Motörhead frontman Lemmy, this year’s heavy metal ambassador, is like Stonehenge: he’s been around for ever and he never changes. Today, though, he seems muted and distant behind his mirrored shades and the band fall short of the brutalist velocity for which they’re famous. On the West Holts stage, hip-hop duo Run the Jewels have no such problems, delivering ferocity, fun and charm in equal measure.
Dave Grohl’s broken leg has nixed Foo Fighters’ headlining slot, elevated Florence + the Machine to the top of the bill and forced a last-minute appearance by the Libertines. The latter sound slightly anaemic and adrift on a big stage, while their songs of wasted youth feel increasingly nostalgic.
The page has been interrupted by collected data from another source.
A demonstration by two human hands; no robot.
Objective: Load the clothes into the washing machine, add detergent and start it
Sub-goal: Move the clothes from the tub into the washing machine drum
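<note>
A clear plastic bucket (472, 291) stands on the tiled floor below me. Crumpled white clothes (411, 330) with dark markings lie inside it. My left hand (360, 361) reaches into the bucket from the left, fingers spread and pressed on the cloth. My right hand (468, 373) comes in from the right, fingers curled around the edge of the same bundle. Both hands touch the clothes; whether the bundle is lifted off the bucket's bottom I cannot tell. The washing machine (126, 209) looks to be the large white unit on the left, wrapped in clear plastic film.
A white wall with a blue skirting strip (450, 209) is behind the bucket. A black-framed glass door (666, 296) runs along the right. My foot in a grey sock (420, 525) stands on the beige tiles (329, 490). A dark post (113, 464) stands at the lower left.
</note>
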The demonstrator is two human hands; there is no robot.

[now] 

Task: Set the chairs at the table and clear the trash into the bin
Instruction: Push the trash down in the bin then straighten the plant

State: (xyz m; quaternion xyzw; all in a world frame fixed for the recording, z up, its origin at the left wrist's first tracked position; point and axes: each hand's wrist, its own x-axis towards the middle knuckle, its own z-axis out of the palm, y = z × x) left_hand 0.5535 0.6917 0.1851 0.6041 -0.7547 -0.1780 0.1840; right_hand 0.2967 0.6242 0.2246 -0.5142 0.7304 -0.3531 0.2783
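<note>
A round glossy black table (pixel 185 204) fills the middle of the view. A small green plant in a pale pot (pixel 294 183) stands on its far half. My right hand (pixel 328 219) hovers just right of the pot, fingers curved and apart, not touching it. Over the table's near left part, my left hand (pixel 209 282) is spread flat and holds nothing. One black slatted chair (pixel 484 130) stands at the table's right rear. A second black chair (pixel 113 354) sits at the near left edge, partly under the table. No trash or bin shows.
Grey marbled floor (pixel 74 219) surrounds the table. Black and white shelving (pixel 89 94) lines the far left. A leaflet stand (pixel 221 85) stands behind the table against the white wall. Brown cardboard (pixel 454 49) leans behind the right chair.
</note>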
When Pete Doherty and Carl Barât lean in to share a microphone these days, they look less like rakish blood brothers and more like Alas Smith and Jones. Despite the large crowd, the show is more a celebration of their past than their present.
There is no sense that Florence Welch, a rare female headliner, doesn’t belong at the top. She is a tireless trouper, throwing herself around the stage like the Lady of Shalott reborn as a children’s TV presenter and working the crowd like she has thousands of best friends. As her critics often complain, she only has one gear – relentless drama – but it’s the right one for the Pyramid stage after dark.
Back at West Holts, Caribou and Hot Chip are a natural pairing: clever bands who come at dance music sideways and strike its bittersweet heart. They both manage to express emotional complexity while retaining the communal glee of a rave. For the last song of the night, the two bands merge to perform a dazzling double cover version of Bruce Springsteen’s Dancing in the Dark and LCD Soundsystem’s All My Friends.
Yet even that dream collaboration is low-key next to the finale of Mark Ronson’s all-star set on the Other stage, when the mega-hit Uptown Funk is performed by an intergenerational supergroup featuring Mary J Blige, Grandmaster Flash and George Clinton. It’s a joyous, once-in-a-lifetime coalition of the kind that could only happen at Glastonbury. A starker contrast with Kanye’s steely solitude could hardly be imagined.